Once your child receives a diagnosis of CP, it is important to begin both treatment and therapy as soon as possible. Starting intervention at the early stages of CP can potentially minimize symptoms of the disorder and will help improve your child’s quality of life.

While we have provided a comprehensive list of treatments and therapies below, it is intended to be a brief introduction to the many options offered to help children with CP. We encourage you to talk about the specifics of each with your doctor before beginning any treatment plan. He or she will provide guidance as to which will best address your child’s specific needs.

Cerebral Palsy Treatments

Head cooling

Children who suffer from a birth injury are given a head cooling treatment immediately after they are born to alleviate possible life-threatening damage, such as CP. It is important to note that head cooling does not specifically indicate a CP diagnosis; it is rather an immediate treatment given a child who suffers from some type of birth injury. Whenever a birth injury occurs, questions surface as to what caused the injury. While birth injuries occur naturally, they can also be caused by the medical negligence or malpractice of the hospital staff. It is highly recommended to get a second opinion of your medical records from a trusted, knowledgeable medical personnel. This individual will check your medical records to identify what went wrong in the birthing or delivery process that resulted in the need for head cooling.

Medications

Although not all cases of CP require medication, there are many that do. Today, there are multiple types of medications used to help manage a variety of conditions including seizures, spasticity, or gastrointestinal issues. These medications may be delivered orally with the help of a feeding tube or through an implanted pump.

Surgery

Surgical intervention is typically a last resort when medications, therapy, or other interventions fail to have a positive impact. Surgical intervention becomes utilized to loosen tight muscles and release fixed joints. Surgery can also taken advantage of to bring relief to a spasm or help with orthopedic issues such as hip dislocation.

Cerebral Palsy Therapies

Physical Therapy

Physical Therapy is known as the cornerstone for cerebral palsy treatment, used to rehabilitate muscles and the musculoskeletal system. Physical therapy typically begins in the first few years of life, or soon after the diagnosis is made. This specific form of therapy utilizes a variety of equipment and exercises to improve patient’s mobility.

There is no standard therapy that works for every individual case affected by cerebral palsy. Physical therapy programs use specific sets of exercises specifically catered to each patient’s needs. There are two main goals associated with this type of therapy. The first includes preventing disuse atrophy, meaning the weakening or deterioration of muscles that are not being used. The other main goal is to prevent contracture, which happens when the muscles become fixed in a rigid, abnormal position. Early detection and management of muscular problems is crucial in early childhood development.

Speech Therapy

Speech Therapy is defined as the treatment of communication disorders. Those that work in the field of communication disorders are known as speech therapists and speech-language pathologists. Therapy sessions may consist of a series of exercises and drills designed to strengthen the muscles involved in speech and swallowing, constantly improving oral motor skills. Speech therapy may also include sign language and the use of picture symbols or augmented and alternative communication devices.

Occupational Therapy

Occupational Therapy (OT) and rehabilitation deals primarily with muscles responsible for the following; wrist, hand and finger movements, facial expressions, along with tongue movement and swallowing reflexes. Occupational therapists are trained to help patients acquire or improve daily living skills needed for self-care, work and play. Occupational Therapy uses a regiment of exercises, adaptive equipment, and training to help a child realize goals and independence.

Psychotherapy

Also referred to as “talk therapy,” psychotherapy can improve behavioral issues, provide encouragement, improve self-esteem, reinforce positive message and stop negative behaviors. Therapists sit down with both you and your child to explain the situation and offer potential coping skills.  

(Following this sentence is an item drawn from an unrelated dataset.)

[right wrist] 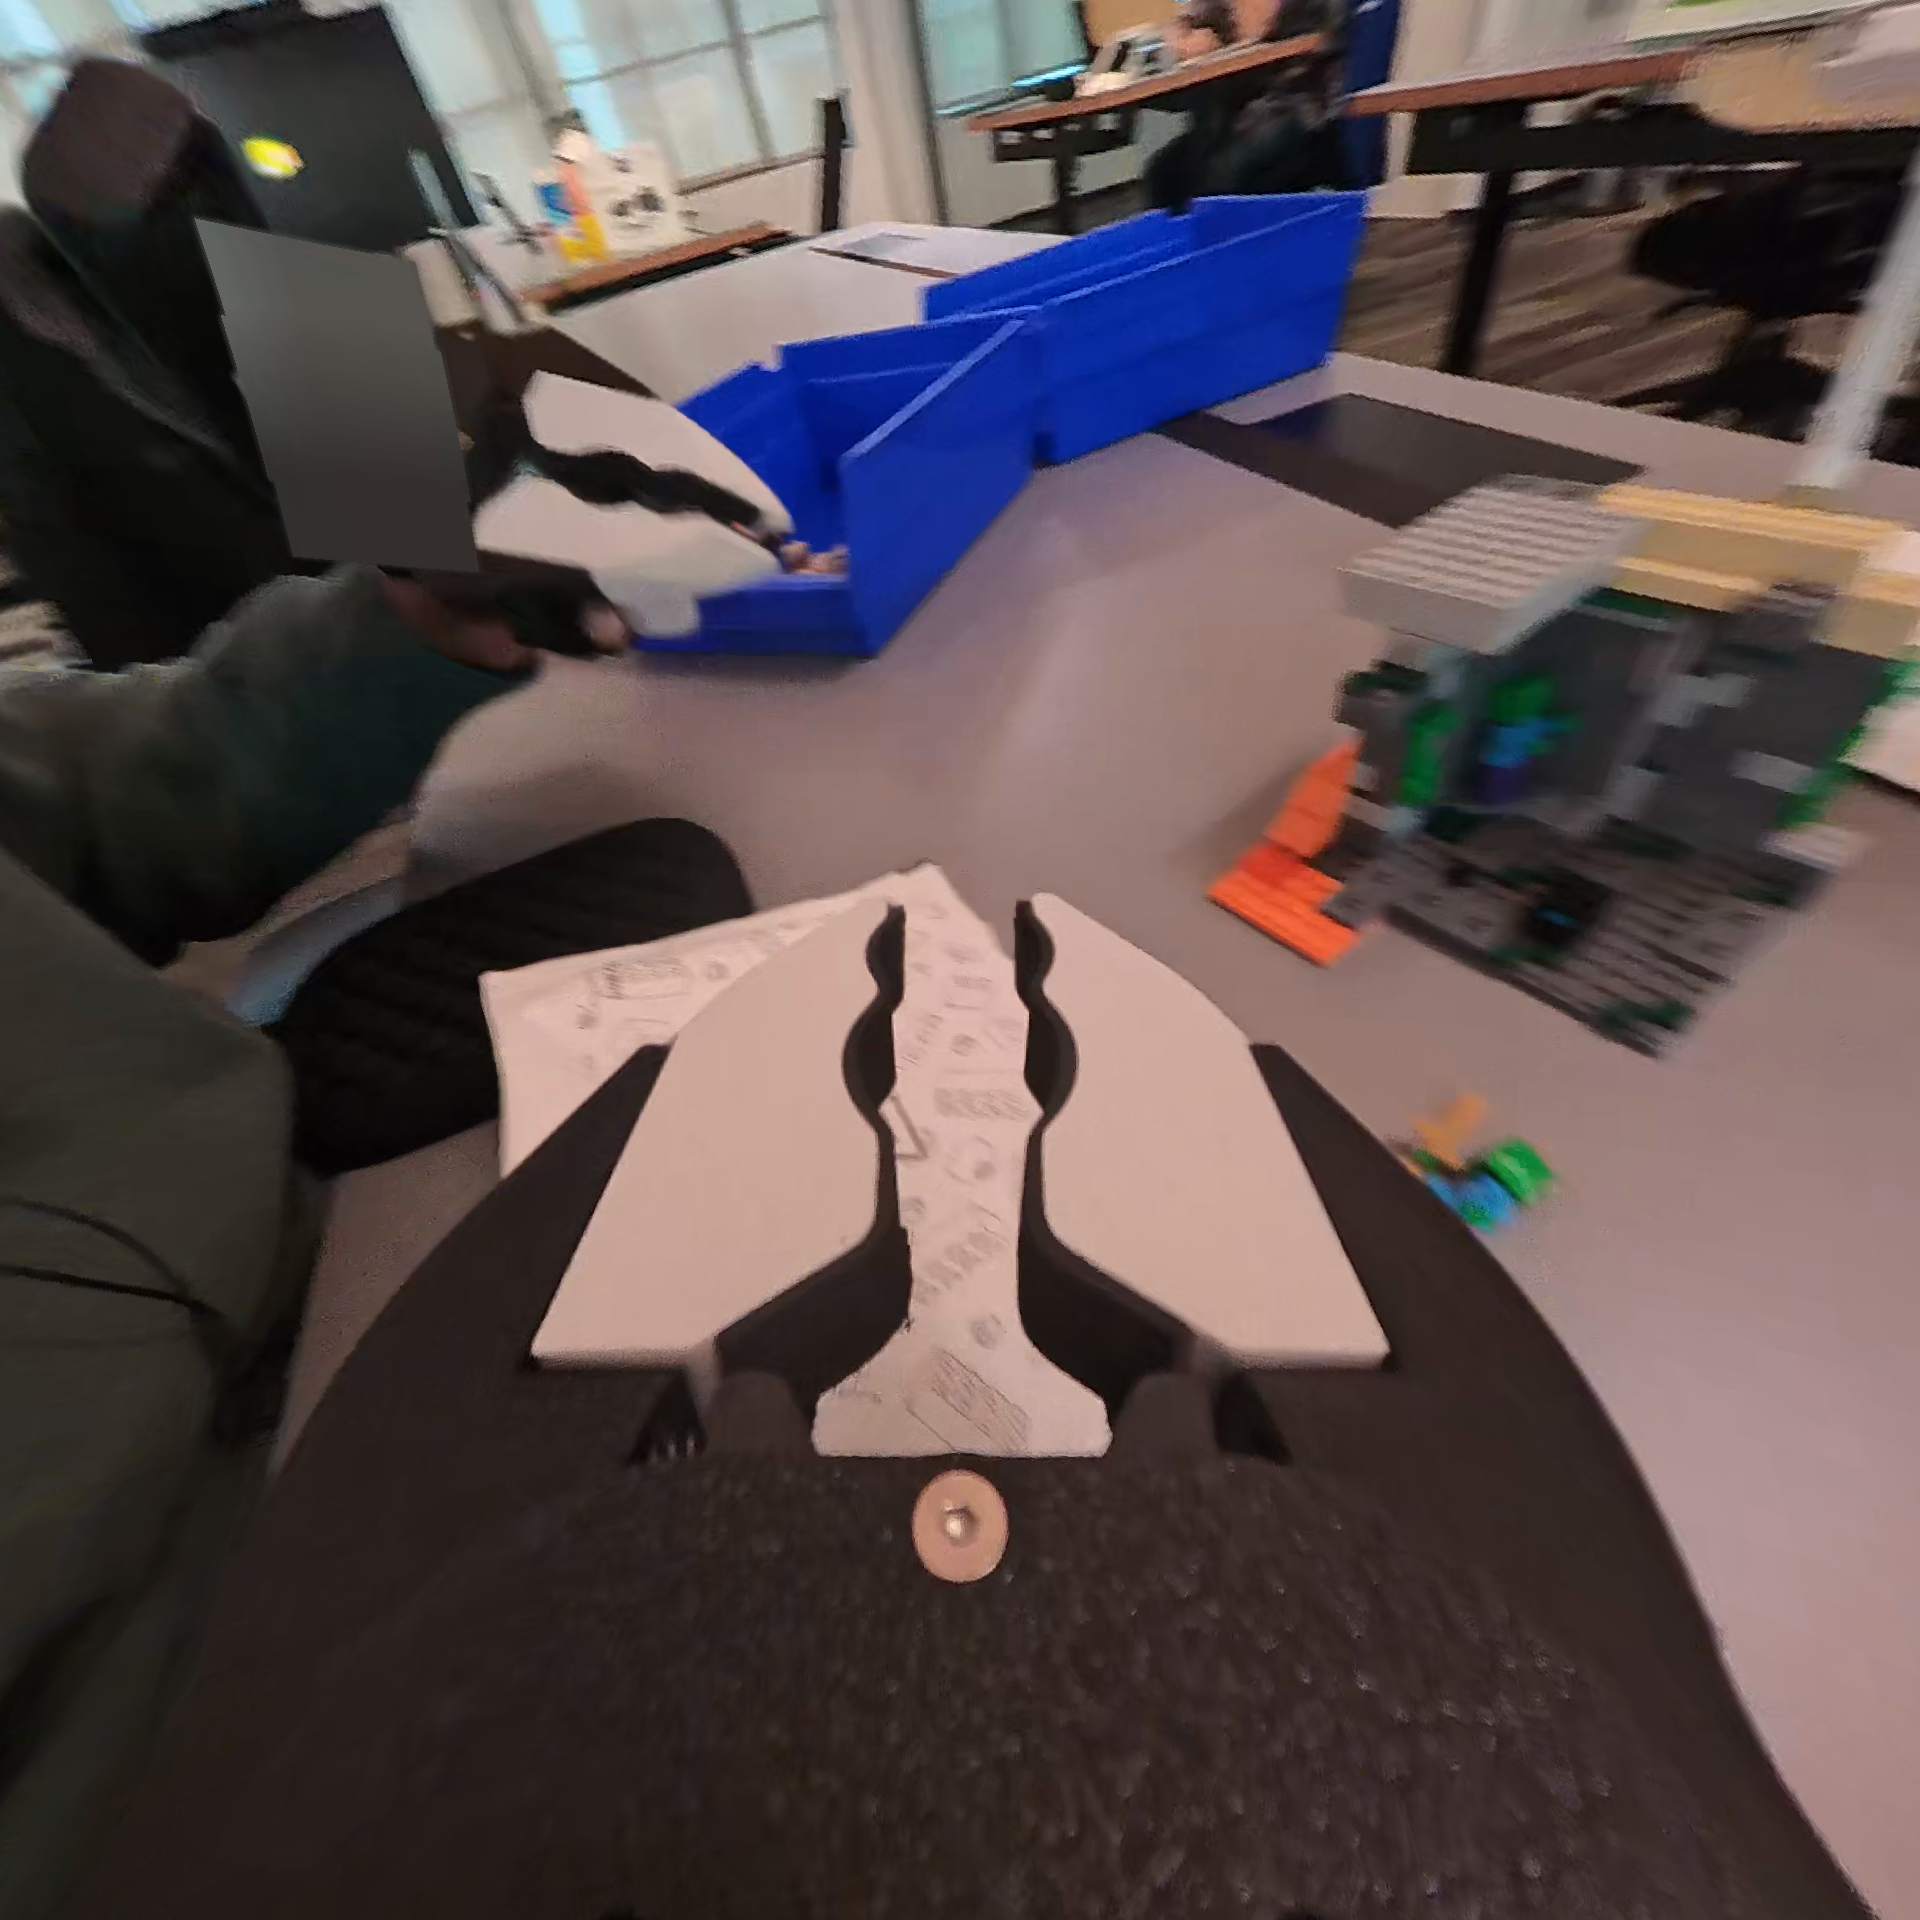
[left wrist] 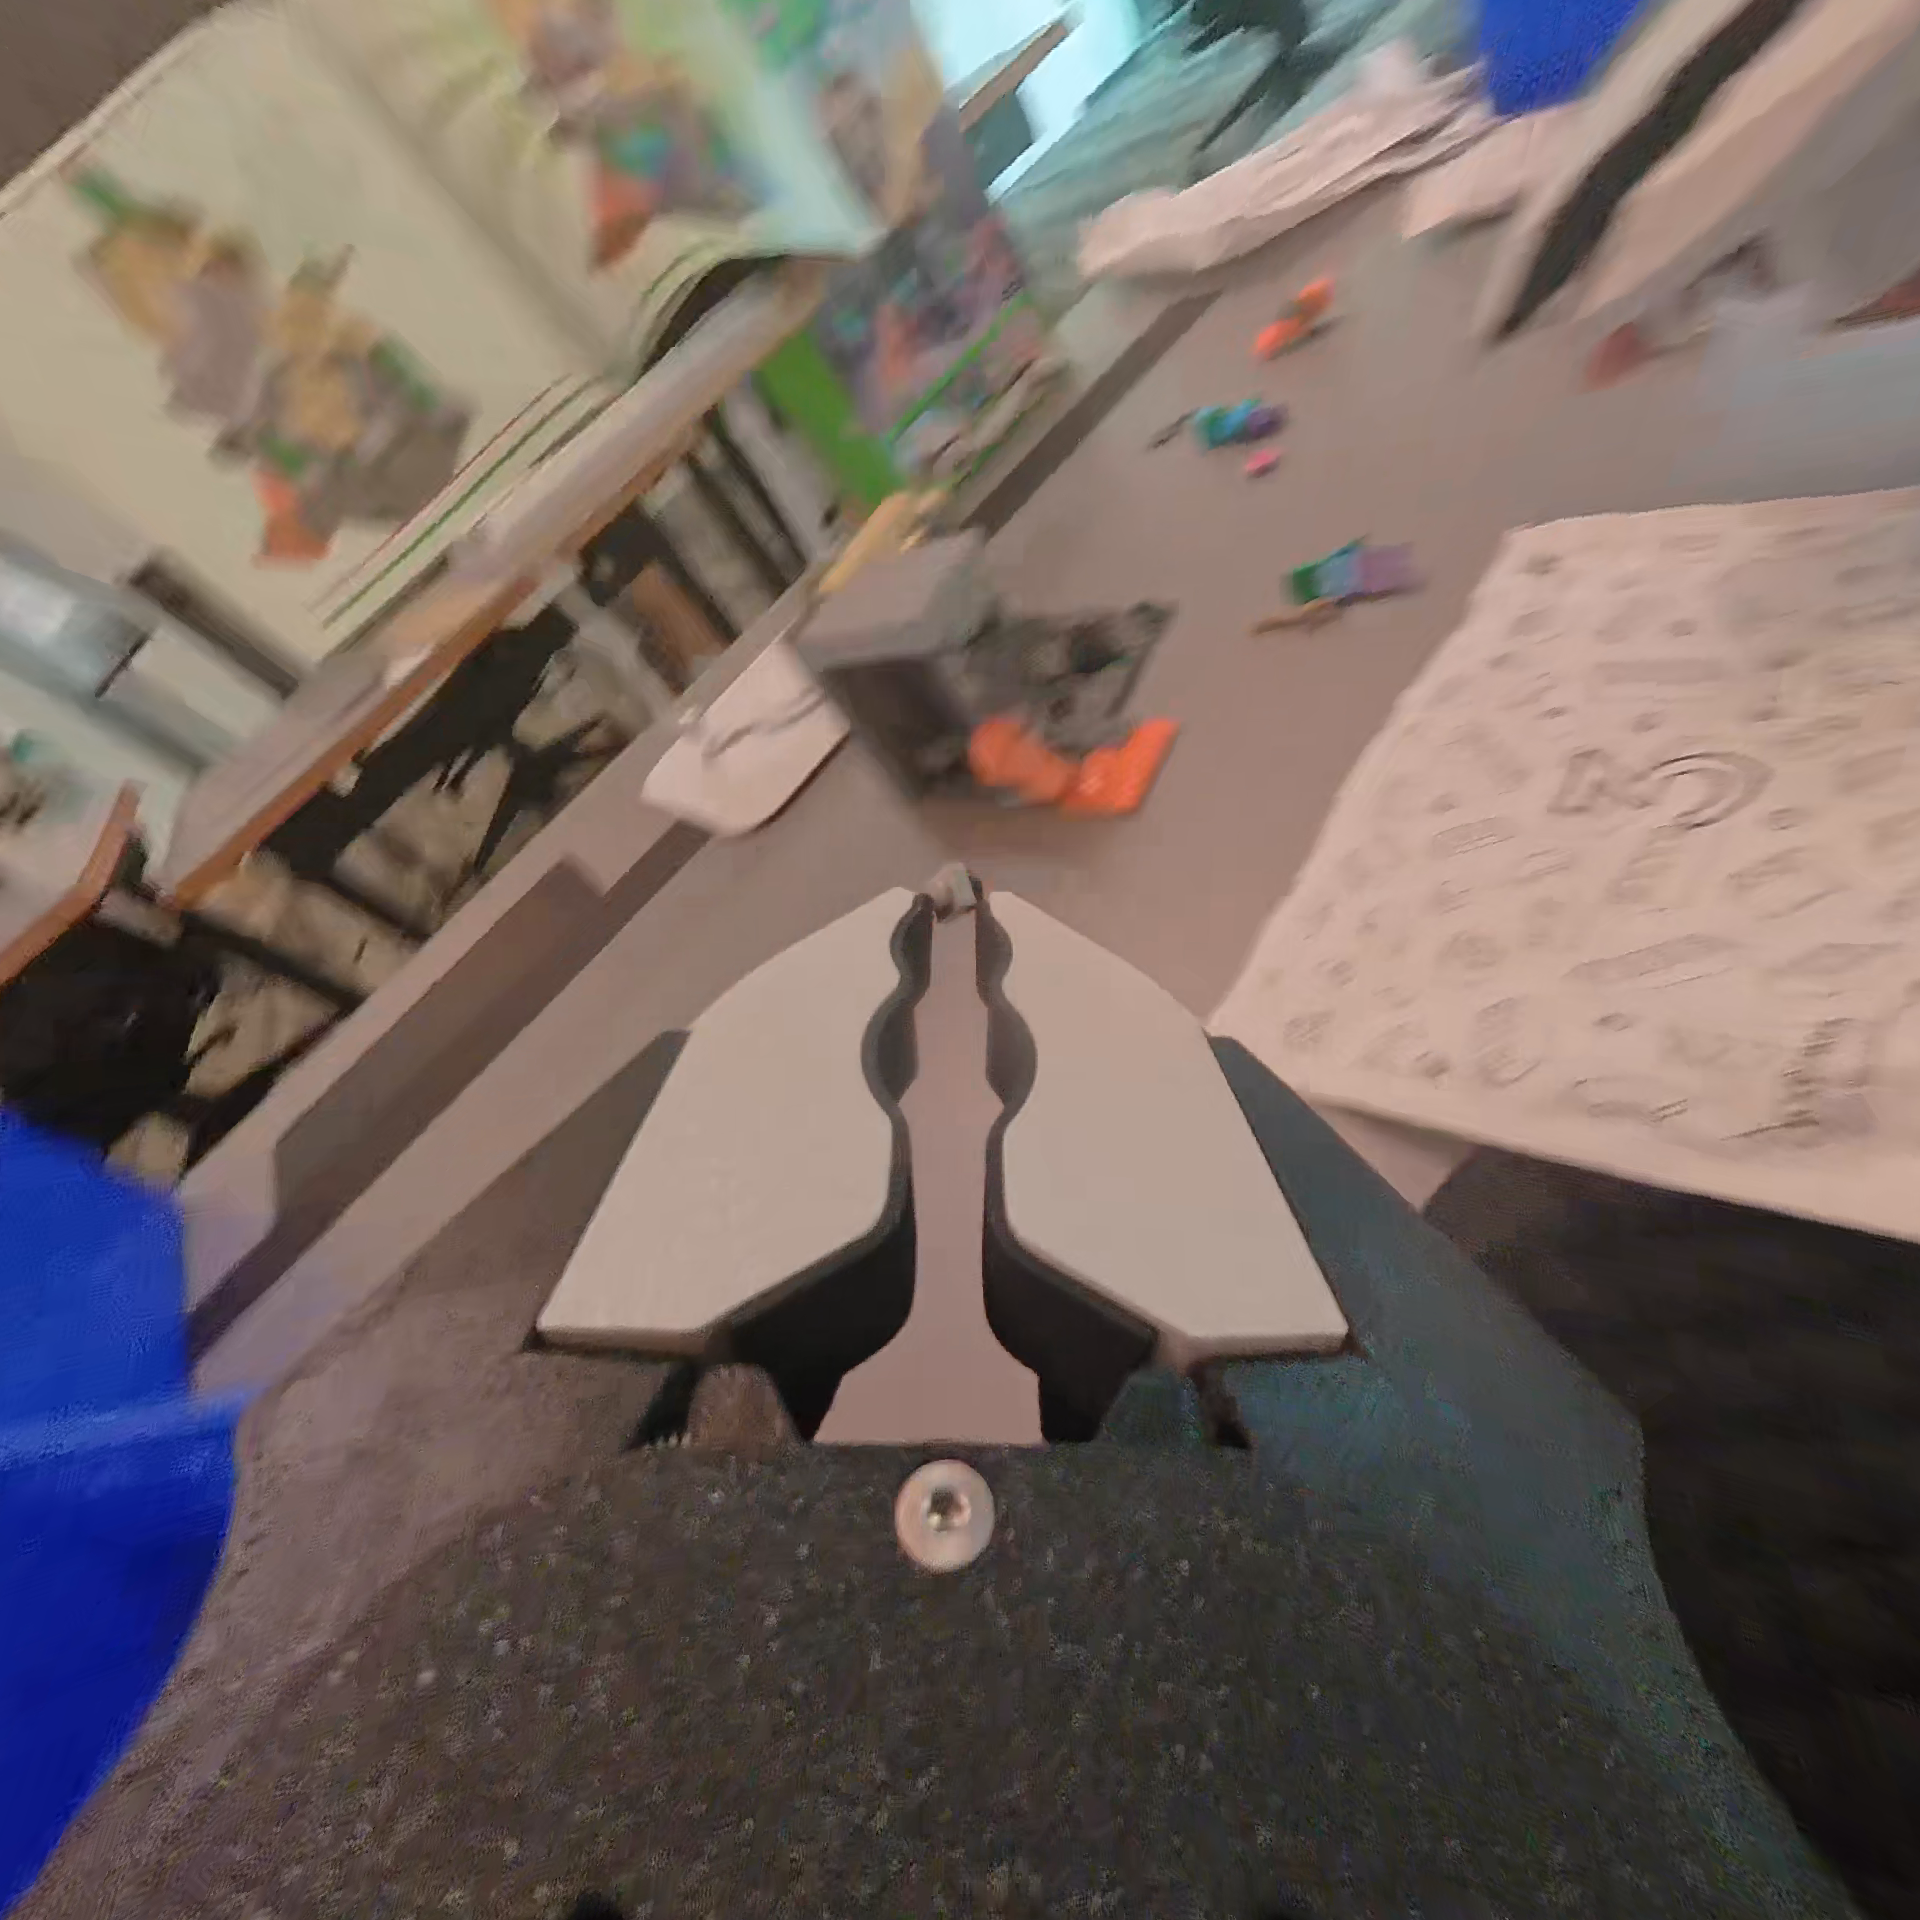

Cerebral Palsy Alternative Therapies

Therapeutic (subthreshold) Electrical Stimulation

Also called neuromuscular electrical stimulation (NES), this therapy pulses electricity into the motor nerves to stimulate contraction in selective muscle groups. Many studies have demonstrated that NES appears to increase range of motion and muscular strength.

Threshold Electrical Stimulation

This therapy includes the application of electrical stimulation at intensities too low to stimulate muscle contraction. Threshold stimulation is controversial due to studies’ inability to demonstrate its effectiveness or any significant improvement with its use.

Hyperbaric Oxygen Therapy

Some children developed cerebral palsy as the result of brain damage. Proponents of hyperbaric oxygen therapy propose that the brain tissue surrounding the damaged area can be “awakened” by forcing high concentrations of oxygen into the body under greater than atmospheric pressure.

Finding the Right Mix

As parents, it is our job to acquire as much knowledge as possible regarding different treatment and therapy options for our children. However, no amount of research can replace the advice of a qualified doctor. Determining the right combination of treatments and therapy is best achieved through close collaborations between yourself and your child’s doctors and caregivers.